Hemal Naik*, Alex Hoi Hang Chan*, Junran Yang, Mathilde Delacoux, Iain D Couzin, Fumihiro Kano, Mate Nagy

Centre for the Advanced Study of Collective Behaviour, Universtiy of Konstanz, Germany

News

  • 03/01/2024: New benchmarking dataset of 6036 sampled images updated on the data repository. See paper and project page for more details on benchmarking dataset and results. We also added an image reader class to read the new image dataset, click here for guidance.

Dataset

The 3DPOP dataset is a large scale 2D to 3D posture, identity and trajectory dataset for freely moving pigeons. We use marker-based motion tracking to first track precise head and body position and orientation for multiple individuals, then propagated custom keypoints based on the relative positions of markers and keypoints.

Dataset and 3D POP Reader

This repository includes the 3DPOP reader class, for reading the dataset. Click here for an example of the functions provided with the dataset reader. For better customization options for the user, we also provide a detailed breakdown of the dataset structure here.

To get started, download the dataset here and paste it into the 'Dataset' directory, or a directory of your choice.
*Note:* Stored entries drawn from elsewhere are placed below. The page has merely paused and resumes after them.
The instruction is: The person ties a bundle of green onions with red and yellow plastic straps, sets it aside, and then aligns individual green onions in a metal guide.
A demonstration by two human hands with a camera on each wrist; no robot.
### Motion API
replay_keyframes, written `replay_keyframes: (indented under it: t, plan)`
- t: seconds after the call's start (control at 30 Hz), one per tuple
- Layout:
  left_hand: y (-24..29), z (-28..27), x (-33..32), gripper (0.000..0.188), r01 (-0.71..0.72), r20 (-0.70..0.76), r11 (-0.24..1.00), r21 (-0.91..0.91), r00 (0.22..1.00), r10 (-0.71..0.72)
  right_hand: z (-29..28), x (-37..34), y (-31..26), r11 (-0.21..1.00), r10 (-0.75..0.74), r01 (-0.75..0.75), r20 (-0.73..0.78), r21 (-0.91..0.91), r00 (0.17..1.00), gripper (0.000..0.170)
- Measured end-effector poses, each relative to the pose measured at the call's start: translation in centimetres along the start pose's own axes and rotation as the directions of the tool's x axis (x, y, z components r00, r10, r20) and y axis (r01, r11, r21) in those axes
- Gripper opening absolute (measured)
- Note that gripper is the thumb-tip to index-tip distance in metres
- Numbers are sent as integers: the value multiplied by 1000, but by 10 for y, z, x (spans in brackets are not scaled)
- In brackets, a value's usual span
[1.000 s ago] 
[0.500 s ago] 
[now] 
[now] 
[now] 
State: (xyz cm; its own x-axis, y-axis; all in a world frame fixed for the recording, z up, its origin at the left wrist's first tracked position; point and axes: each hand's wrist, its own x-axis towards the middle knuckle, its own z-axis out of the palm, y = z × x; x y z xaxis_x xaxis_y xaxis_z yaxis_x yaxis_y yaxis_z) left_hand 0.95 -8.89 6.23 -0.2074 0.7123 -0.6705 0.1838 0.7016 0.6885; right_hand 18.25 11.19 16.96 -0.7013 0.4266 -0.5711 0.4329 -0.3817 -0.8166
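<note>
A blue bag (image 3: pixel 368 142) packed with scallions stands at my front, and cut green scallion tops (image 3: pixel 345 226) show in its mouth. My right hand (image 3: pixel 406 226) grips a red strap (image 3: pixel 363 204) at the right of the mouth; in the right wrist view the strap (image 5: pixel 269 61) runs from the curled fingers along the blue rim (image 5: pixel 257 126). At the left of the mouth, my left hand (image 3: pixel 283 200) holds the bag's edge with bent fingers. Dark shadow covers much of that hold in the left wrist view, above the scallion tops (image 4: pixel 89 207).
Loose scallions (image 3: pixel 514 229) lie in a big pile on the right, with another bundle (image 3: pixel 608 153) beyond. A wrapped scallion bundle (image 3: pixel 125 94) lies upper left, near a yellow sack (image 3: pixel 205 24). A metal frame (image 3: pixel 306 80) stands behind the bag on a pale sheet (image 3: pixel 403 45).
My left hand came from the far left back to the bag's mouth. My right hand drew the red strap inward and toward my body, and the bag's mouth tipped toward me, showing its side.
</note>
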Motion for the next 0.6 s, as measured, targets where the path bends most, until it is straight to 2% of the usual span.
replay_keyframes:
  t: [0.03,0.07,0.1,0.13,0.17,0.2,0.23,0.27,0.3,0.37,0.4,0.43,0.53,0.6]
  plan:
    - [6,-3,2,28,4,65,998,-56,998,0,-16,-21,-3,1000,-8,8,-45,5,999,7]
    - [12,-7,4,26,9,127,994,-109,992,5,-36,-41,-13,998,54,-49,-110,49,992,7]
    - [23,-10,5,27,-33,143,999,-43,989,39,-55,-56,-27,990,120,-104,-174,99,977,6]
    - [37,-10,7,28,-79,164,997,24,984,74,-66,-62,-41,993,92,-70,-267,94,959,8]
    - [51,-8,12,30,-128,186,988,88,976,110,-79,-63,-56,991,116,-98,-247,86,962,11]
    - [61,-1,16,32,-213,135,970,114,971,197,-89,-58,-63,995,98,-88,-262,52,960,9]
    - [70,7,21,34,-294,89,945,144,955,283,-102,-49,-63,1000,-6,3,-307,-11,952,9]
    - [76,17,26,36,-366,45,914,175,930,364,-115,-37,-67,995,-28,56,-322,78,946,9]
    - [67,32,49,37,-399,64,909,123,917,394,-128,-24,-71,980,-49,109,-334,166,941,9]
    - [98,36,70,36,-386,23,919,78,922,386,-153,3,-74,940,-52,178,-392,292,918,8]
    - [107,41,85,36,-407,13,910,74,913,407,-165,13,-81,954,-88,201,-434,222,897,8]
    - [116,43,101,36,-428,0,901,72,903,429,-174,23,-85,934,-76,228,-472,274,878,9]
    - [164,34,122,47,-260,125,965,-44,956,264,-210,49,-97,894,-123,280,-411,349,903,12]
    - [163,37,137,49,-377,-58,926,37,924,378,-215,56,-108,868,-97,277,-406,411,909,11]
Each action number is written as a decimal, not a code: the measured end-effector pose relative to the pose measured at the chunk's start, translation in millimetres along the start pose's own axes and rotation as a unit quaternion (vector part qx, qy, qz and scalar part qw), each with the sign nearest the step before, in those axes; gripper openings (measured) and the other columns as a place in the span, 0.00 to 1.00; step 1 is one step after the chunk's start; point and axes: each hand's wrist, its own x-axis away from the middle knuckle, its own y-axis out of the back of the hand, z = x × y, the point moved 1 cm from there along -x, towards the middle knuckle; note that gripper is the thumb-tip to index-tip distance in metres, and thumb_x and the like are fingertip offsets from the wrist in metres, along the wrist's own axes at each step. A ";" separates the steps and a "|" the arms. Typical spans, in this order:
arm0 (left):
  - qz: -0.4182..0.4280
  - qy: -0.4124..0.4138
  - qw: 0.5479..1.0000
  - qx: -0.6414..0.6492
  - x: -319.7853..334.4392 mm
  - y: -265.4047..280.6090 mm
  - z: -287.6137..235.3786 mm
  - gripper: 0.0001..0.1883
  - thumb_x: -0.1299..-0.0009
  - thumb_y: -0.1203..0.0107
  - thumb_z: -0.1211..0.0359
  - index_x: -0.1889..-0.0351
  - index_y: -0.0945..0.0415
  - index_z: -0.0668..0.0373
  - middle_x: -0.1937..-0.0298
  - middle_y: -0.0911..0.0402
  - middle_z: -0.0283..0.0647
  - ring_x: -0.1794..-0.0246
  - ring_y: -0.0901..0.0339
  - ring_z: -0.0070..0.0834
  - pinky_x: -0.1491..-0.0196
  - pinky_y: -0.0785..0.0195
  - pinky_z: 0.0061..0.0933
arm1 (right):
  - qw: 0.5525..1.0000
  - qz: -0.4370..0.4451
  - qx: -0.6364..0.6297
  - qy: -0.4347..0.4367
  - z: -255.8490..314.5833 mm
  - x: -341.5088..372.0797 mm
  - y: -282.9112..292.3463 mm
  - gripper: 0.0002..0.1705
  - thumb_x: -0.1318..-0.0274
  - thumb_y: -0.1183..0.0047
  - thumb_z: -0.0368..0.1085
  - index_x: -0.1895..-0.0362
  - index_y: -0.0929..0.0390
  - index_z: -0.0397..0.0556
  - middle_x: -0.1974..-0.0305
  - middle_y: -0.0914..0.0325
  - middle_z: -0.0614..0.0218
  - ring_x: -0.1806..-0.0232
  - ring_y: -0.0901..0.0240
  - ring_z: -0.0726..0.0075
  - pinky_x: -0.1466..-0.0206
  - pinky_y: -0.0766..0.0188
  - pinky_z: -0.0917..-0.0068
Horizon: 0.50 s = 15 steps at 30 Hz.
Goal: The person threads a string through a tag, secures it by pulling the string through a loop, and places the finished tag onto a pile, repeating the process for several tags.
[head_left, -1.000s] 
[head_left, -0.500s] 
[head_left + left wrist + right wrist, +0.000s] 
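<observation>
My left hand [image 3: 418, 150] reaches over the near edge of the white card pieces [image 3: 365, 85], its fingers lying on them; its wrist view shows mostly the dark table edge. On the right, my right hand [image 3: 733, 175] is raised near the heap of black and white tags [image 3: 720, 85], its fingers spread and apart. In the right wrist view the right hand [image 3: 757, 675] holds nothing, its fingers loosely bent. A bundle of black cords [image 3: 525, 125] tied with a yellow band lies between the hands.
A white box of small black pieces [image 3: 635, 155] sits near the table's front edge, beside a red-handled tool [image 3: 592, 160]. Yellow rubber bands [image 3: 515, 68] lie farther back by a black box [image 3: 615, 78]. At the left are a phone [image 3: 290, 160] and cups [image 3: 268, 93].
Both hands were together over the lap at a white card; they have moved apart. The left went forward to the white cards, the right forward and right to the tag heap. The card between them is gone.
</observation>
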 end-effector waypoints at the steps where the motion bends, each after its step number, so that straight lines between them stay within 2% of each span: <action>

To install all required dependencies, first [install anaconda] (https://docs.anaconda.com/anaconda/install/index.html) then create an environment:

conda env create --file=environment.yml

3DPOP-AP: 3D POP Annotation Pipeline

We also provide an implementation of 3DPOP-AP, our annotation pipeline to generate custom keypoints for the dataset. Please refer to the README for more information

Abstract

Recent advances in machine learning and computer vision are revolutionizing the field of animal behavior by enabling researchers to track the poses and locations of freely moving animals without any marker attachment. However, large datasets of annotated images of animals for markerless pose tracking, especially high-resolution images taken from multiple angles with accurate 3D annotations, are still scant. Here, we propose a method that uses a motion capture (mo-cap) system to obtain large amount of annotated data on animal movement and posture (2D and 3D) in a semi-automatic manner. Our method is novel in that it extracts the 3D positions of morphological keypoints (e.g eyes, beak, tail) in reference to the positions of marker attached to the animals. Using this method, we obtained, and offer here, a new dataset - 3D-POP with approximately 300k annotated frames (4 million instances) in the form of videos having groups of one to ten freely moving birds from 4 different camera views in a 3.6m x 4.2m area. 3D-POP is the first dataset of flocking birds with accurate keypoint annotations in 2D and 3D along with bounding box and individual identities, and will facilitate the development of solutions for problem of 2D to 3D markerless pose, trajectory tracking and identification in birds.

3D-POP Dataset

The 3D-POP (3D Posture of Pigeons) dataset is a large scale dataset that provides ground truth data on individual identies and trajectories, bounding box, 2D and 3D keypoints for 1,2,5,10 individuals. The dataset was collected in a large scale maker-based motion tracking facility, with 4 camera views in 4K resolution.Keypoints were generated by computing the relative position of motion tracked markers to keypoints, then propagated throughout each sequence.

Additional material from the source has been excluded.